──────── DATA SECTION ────────

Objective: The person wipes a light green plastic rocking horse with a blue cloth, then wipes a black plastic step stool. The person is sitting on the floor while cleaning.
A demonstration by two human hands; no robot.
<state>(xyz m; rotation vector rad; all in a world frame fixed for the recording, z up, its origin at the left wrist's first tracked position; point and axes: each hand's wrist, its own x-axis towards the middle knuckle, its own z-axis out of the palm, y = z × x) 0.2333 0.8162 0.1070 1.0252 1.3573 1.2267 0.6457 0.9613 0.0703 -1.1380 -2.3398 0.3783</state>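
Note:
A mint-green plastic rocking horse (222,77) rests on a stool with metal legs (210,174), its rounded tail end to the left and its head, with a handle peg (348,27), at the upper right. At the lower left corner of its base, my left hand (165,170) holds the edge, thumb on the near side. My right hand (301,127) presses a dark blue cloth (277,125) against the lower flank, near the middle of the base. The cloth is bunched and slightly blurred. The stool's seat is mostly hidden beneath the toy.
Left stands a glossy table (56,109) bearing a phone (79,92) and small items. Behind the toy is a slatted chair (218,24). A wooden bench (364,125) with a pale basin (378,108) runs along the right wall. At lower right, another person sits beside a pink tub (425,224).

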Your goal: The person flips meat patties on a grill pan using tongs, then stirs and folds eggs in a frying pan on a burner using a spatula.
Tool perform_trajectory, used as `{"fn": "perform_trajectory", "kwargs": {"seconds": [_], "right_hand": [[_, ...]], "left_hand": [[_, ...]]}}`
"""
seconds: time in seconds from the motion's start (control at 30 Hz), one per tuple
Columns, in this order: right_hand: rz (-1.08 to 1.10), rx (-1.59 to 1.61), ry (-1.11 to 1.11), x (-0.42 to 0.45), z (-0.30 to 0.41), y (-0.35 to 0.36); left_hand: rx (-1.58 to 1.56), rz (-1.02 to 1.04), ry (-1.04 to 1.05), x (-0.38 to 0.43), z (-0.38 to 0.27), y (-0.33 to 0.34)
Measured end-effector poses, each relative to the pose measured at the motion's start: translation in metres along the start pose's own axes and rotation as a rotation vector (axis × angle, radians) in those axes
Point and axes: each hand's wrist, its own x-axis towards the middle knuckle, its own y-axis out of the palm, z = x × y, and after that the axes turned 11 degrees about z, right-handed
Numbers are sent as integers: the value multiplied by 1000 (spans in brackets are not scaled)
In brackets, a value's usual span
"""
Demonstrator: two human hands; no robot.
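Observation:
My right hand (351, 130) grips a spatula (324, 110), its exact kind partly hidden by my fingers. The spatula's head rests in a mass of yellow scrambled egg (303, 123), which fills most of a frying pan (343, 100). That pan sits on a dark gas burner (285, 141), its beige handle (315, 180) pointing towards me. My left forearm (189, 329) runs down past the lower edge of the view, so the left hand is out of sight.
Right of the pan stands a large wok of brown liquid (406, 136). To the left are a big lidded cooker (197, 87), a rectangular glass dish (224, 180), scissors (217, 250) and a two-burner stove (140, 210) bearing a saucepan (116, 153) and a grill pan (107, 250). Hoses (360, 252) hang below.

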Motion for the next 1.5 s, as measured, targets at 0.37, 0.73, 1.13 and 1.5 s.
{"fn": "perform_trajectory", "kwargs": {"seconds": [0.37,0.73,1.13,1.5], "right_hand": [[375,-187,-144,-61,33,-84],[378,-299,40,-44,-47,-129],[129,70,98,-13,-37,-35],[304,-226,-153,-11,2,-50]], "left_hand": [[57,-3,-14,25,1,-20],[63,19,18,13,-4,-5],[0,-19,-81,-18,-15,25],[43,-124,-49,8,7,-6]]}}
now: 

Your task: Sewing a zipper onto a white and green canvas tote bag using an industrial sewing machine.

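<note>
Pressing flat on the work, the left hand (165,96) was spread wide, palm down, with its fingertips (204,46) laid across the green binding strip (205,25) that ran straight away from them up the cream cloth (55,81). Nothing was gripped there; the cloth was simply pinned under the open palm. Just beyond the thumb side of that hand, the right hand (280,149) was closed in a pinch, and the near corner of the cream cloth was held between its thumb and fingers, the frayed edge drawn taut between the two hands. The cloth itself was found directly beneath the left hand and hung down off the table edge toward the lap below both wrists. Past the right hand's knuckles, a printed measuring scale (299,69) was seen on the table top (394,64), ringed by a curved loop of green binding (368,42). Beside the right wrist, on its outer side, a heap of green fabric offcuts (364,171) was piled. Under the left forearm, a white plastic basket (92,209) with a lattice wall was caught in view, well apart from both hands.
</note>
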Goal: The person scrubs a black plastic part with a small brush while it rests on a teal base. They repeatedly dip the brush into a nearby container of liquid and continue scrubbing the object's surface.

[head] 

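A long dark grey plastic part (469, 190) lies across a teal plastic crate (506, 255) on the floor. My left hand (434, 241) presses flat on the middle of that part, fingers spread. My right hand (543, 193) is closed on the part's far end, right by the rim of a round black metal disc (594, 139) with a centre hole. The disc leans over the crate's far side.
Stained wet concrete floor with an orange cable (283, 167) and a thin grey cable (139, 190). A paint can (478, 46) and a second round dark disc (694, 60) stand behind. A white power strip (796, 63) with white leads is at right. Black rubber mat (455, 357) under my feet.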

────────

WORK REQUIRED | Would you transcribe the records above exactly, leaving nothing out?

TASK SOLUTION |
Objective: The person wipes a light green plastic rocking horse with a blue cloth, then wipes a black plastic step stool. The person is sitting on the floor while cleaning.
A demonstration by two human hands; no robot.
<state>(xyz m; rotation vector rad; all in a world frame fixed for the recording, z up, its origin at the left wrist's first tracked position; point and axes: each hand's wrist, its own x-axis towards the middle knuckle, its own z-axis out of the palm, y = z × x) 0.2333 0.8162 0.1070 1.0252 1.3573 1.2267 0.6457 0.9613 0.0703 -1.1380 -2.3398 0.3783</state>
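Note:
A mint-green plastic rocking horse (222,77) rests on a stool with metal legs (210,174), its rounded tail end to the left and its head, with a handle peg (348,27), at the upper right. At the lower left corner of its base, my left hand (165,170) holds the edge, thumb on the near side. My right hand (301,127) presses a dark blue cloth (277,125) against the lower flank, near the middle of the base. The cloth is bunched and slightly blurred. The stool's seat is mostly hidden beneath the toy.
Left stands a glossy table (56,109) bearing a phone (79,92) and small items. Behind the toy is a slatted chair (218,24). A wooden bench (364,125) with a pale basin (378,108) runs along the right wall. At lower right, another person sits beside a pink tub (425,224).
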
Your goal: The person flips meat patties on a grill pan using tongs, then stirs and folds eggs in a frying pan on a burner using a spatula.
Tool perform_trajectory, used as `{"fn": "perform_trajectory", "kwargs": {"seconds": [_], "right_hand": [[_, ...]], "left_hand": [[_, ...]]}}`
"""
seconds: time in seconds from the motion's start (control at 30 Hz), one per tuple
Columns, in this order: right_hand: rz (-1.08 to 1.10), rx (-1.59 to 1.61), ry (-1.11 to 1.11), x (-0.42 to 0.45), z (-0.30 to 0.41), y (-0.35 to 0.36); left_hand: rx (-1.58 to 1.56), rz (-1.02 to 1.04), ry (-1.04 to 1.05), x (-0.38 to 0.43), z (-0.38 to 0.27), y (-0.33 to 0.34)
Measured end-effector poses, each relative to the pose measured at the motion's start: translation in metres along the start pose's own axes and rotation as a rotation vector (axis × angle, radians) in those axes
Point and axes: each hand's wrist, its own x-axis towards the middle knuckle, its own y-axis out of the palm, z = x × y, and after that the axes turned 11 degrees about z, right-handed
Numbers are sent as integers: the value multiplied by 1000 (spans in brackets are not scaled)
In brackets, a value's usual span
"""
Demonstrator: two human hands; no robot.
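Observation:
My right hand (351, 130) grips a spatula (324, 110), its exact kind partly hidden by my fingers. The spatula's head rests in a mass of yellow scrambled egg (303, 123), which fills most of a frying pan (343, 100). That pan sits on a dark gas burner (285, 141), its beige handle (315, 180) pointing towards me. My left forearm (189, 329) runs down past the lower edge of the view, so the left hand is out of sight.
Right of the pan stands a large wok of brown liquid (406, 136). To the left are a big lidded cooker (197, 87), a rectangular glass dish (224, 180), scissors (217, 250) and a two-burner stove (140, 210) bearing a saucepan (116, 153) and a grill pan (107, 250). Hoses (360, 252) hang below.
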
Motion for the next 1.5 s, as measured, targets at 0.37, 0.73, 1.13 and 1.5 s.
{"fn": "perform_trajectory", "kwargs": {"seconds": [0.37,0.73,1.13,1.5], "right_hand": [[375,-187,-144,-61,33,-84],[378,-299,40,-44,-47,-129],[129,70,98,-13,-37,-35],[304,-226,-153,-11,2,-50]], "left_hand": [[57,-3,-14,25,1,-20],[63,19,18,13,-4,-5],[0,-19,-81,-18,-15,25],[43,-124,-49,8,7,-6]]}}
now: 

Your task: Sewing a zipper onto a white and green canvas tote bag using an industrial sewing machine.

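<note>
Pressing flat on the work, the left hand (165,96) was spread wide, palm down, with its fingertips (204,46) laid across the green binding strip (205,25) that ran straight away from them up the cream cloth (55,81). Nothing was gripped there; the cloth was simply pinned under the open palm. Just beyond the thumb side of that hand, the right hand (280,149) was closed in a pinch, and the near corner of the cream cloth was held between its thumb and fingers, the frayed edge drawn taut between the two hands. The cloth itself was found directly beneath the left hand and hung down off the table edge toward the lap below both wrists. Past the right hand's knuckles, a printed measuring scale (299,69) was seen on the table top (394,64), ringed by a curved loop of green binding (368,42). Beside the right wrist, on its outer side, a heap of green fabric offcuts (364,171) was piled. Under the left forearm, a white plastic basket (92,209) with a lattice wall was caught in view, well apart from both hands.
</note>
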Goal: The person scrubs a black plastic part with a small brush while it rests on a teal base. They repeatedly dip the brush into a nearby container of liquid and continue scrubbing the object's surface.

[head] 

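A long dark grey plastic part (469, 190) lies across a teal plastic crate (506, 255) on the floor. My left hand (434, 241) presses flat on the middle of that part, fingers spread. My right hand (543, 193) is closed on the part's far end, right by the rim of a round black metal disc (594, 139) with a centre hole. The disc leans over the crate's far side.
Stained wet concrete floor with an orange cable (283, 167) and a thin grey cable (139, 190). A paint can (478, 46) and a second round dark disc (694, 60) stand behind. A white power strip (796, 63) with white leads is at right. Black rubber mat (455, 357) under my feet.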

The answer has been supplied in full.